A consequência da ausência de limites são crianças doentes. A psicóloga Adriana Brito explica que não se frustrando, a criança não respeita nenhum tipo de autoridade e por sua vez vai adoecendo.

Estabelecer limites não significa ser autoritário. As propostas defendidas em nossos projetos e por especialistas para alcançar esse objetivo passam, invariavelmente, pela conversa. Para Adriana Brito, é preciso escutar as crianças. “Mesmo que a criança ainda não tenha a capacidade para decidir, é preciso escutá-la, é preciso conversar”. As rodas de conversa dentro do planejamento pedagógico das escolas são outra proposta defendida por ela para promover a escuta de crianças e adolescentes.

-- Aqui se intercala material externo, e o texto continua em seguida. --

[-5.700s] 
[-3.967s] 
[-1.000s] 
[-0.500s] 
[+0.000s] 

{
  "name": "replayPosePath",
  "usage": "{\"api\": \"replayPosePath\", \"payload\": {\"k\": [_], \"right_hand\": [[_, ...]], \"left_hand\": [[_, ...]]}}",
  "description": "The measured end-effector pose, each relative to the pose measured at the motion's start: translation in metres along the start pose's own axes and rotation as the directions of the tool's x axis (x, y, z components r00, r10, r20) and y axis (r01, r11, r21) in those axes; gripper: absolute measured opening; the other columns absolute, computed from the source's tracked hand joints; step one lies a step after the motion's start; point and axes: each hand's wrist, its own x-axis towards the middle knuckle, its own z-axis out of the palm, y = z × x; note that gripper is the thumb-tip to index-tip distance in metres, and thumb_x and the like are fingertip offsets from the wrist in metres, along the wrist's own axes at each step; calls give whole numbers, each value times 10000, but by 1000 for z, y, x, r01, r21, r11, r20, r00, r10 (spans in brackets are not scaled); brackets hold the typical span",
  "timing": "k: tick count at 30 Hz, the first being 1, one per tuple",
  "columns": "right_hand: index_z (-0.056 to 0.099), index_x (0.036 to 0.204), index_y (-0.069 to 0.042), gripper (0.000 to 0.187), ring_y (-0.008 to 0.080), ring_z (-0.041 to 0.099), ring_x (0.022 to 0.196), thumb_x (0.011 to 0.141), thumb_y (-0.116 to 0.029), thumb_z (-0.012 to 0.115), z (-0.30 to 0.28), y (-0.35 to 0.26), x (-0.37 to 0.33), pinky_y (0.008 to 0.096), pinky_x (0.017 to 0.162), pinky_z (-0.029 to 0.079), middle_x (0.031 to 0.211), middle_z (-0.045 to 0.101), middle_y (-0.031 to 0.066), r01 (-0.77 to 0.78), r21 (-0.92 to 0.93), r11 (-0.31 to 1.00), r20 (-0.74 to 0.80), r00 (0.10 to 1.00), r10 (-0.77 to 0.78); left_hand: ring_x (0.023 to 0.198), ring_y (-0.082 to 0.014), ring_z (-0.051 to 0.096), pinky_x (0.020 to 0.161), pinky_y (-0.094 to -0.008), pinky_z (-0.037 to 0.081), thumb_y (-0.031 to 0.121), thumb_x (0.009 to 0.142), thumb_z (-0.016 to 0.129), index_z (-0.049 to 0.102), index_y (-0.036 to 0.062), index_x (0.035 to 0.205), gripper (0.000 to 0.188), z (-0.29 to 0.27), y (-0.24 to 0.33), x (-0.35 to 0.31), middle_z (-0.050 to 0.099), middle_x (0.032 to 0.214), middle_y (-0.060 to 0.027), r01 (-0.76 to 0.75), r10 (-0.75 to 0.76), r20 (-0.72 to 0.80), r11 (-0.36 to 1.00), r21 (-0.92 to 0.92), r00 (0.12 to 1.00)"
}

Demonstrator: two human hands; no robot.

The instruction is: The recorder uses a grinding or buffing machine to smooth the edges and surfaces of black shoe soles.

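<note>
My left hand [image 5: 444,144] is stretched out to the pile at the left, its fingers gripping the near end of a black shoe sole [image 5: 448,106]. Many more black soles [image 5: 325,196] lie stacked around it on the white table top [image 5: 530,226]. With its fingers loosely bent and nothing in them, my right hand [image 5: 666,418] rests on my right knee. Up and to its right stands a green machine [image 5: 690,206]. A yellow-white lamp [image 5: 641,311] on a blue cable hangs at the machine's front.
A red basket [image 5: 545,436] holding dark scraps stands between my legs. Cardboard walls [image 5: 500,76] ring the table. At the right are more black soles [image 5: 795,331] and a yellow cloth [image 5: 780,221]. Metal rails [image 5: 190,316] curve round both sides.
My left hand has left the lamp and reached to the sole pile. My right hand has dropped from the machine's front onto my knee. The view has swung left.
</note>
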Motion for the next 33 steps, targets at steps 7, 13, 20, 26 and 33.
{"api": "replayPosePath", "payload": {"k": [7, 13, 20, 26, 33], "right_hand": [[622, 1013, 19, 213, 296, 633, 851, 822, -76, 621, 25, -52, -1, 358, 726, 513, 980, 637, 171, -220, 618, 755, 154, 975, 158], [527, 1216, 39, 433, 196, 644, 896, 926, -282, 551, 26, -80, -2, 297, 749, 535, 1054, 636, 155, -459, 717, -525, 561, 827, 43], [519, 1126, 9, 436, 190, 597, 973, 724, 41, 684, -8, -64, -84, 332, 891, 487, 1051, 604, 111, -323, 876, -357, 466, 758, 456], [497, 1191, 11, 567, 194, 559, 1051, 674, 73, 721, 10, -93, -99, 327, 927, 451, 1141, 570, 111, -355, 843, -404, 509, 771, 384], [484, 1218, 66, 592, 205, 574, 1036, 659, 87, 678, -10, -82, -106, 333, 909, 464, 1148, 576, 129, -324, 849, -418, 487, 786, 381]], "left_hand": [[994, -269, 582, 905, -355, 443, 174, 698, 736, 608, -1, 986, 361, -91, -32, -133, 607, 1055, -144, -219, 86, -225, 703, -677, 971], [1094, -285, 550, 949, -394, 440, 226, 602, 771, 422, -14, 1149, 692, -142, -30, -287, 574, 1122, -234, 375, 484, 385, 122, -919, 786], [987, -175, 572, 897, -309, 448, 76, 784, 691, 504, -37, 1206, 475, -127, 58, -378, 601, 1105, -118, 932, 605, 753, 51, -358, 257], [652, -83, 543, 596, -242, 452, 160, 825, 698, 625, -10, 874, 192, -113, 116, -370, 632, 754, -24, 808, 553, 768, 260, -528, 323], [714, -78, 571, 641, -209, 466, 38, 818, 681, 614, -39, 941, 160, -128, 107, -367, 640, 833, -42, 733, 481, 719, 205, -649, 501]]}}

Imagem: Instituto Criança é Vida

Vera Martens também defende que os pais devem exercer a autoridade, mas sem confundi-la com autoritarismo, estabelecendo regras “de forma clara e junto com a criança”. “As regras e os limites devem fazer sentido para a criança, assim ela entende por que deve respeitá-las, além de sentir-se cuidada, levada em consideração e respeitada”, ensina.

Além da escuta, a educação com afeto aparece como ponto chave para uma educação eficiente e de qualidade. “Nós todos – crianças, adolescentes, adultos, idosos – estamos adoecendo por falta de afeto. Quando você educa uma criança, é preciso que seja com afeto”, afirma Adriana Brito.

Imagem: Instituto Criança é Vida

“Você educa com limite, mas com a dose do afeto junto”.
Adriana Brito

É este também o princípio que norteia nossos projetos. Acreditamos que, principalmente, as conversas, a atenção e o carinho são os recursos mais eficientes para provocar as transformações desejadas.